» **Assignment**: Exactly retype the lines from the top of the data through the line containing "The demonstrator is", leaving out every picture.

Content starts

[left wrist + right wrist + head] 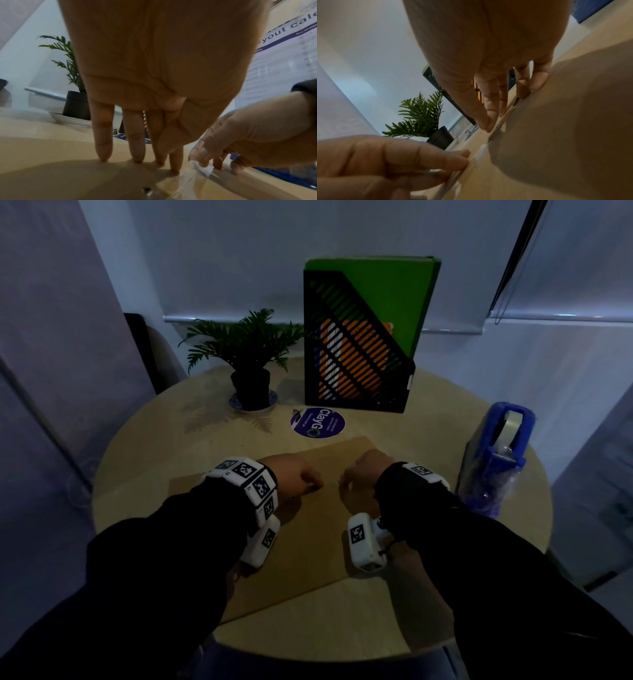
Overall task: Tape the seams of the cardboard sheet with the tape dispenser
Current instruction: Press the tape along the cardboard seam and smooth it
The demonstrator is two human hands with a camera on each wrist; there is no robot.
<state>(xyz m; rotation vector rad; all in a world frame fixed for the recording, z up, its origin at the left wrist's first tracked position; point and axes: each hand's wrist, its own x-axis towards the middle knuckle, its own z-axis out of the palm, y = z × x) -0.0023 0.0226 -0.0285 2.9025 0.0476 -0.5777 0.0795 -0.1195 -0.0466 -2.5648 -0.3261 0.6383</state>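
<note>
Your left hand (pixel 295 475) has straight fingers (pixel 102 135), tips pressed down on the flat brown cardboard sheet (pixel 308 542) lying on the round pale wooden table (pixel 154 440); your right hand (pixel 362 474) pinches the loose crinkled end of a clear glossy tape strip (pixel 205 169) between thumb and fingertip. Risk: thin film may fold onto itself, or go down skewed and trap wrinkles, if you lower it slack. Risk: the light matte sheet could slide on the smooth tabletop should the left hand lift. The blue plastic tape dispenser (pixel 498 450) stands well apart at the right, untouched.
</note>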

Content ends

» **Answer area**:
[left wrist + right wrist + head] 
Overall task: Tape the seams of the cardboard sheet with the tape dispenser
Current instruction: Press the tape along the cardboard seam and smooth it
The demonstrator is two human hands with a camera on each wrist; there is no robot.

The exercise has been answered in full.